= WHAT THIS TASK INVOLVES =
Could you restate, exactly and with nothing added, the lines from the start of the data through the line that holds "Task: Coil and", leaving the pictures out?

━━━━━━━━

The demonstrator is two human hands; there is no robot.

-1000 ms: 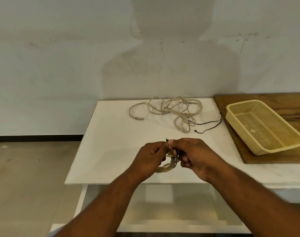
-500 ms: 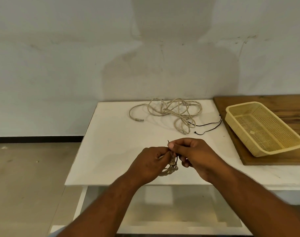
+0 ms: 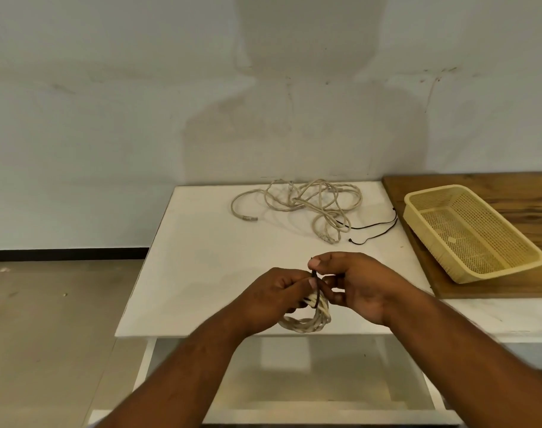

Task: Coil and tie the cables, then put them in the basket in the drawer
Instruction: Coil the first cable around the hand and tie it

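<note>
A small coil of beige cable [image 3: 309,321] hangs between my hands above the white table's front edge. My left hand [image 3: 272,299] grips the coil at its top. My right hand [image 3: 353,282] pinches a thin black tie string [image 3: 315,287] that wraps around the coil. A second beige cable [image 3: 306,205] lies loose and tangled at the back of the table. Another black tie string [image 3: 374,227] lies to its right. A yellow plastic basket [image 3: 476,270] sits tilted on the wooden board at the right.
The white table [image 3: 201,273] has an open white drawer [image 3: 294,387] below its front edge. A wooden board [image 3: 510,291] lies over the table's right side. A pale wall stands behind, and bare floor lies to the left.
My right hand has lifted the black tie string's end a little higher above the coil. More of the coil shows below my hands. The loose cable and basket have not moved.
</note>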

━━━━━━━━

= OUTPUT FOR THIS EXERCISE =
The demonstrator is two human hands; there is no robot.

-1000 ms: 
-500 ms: 
+0 ms: 

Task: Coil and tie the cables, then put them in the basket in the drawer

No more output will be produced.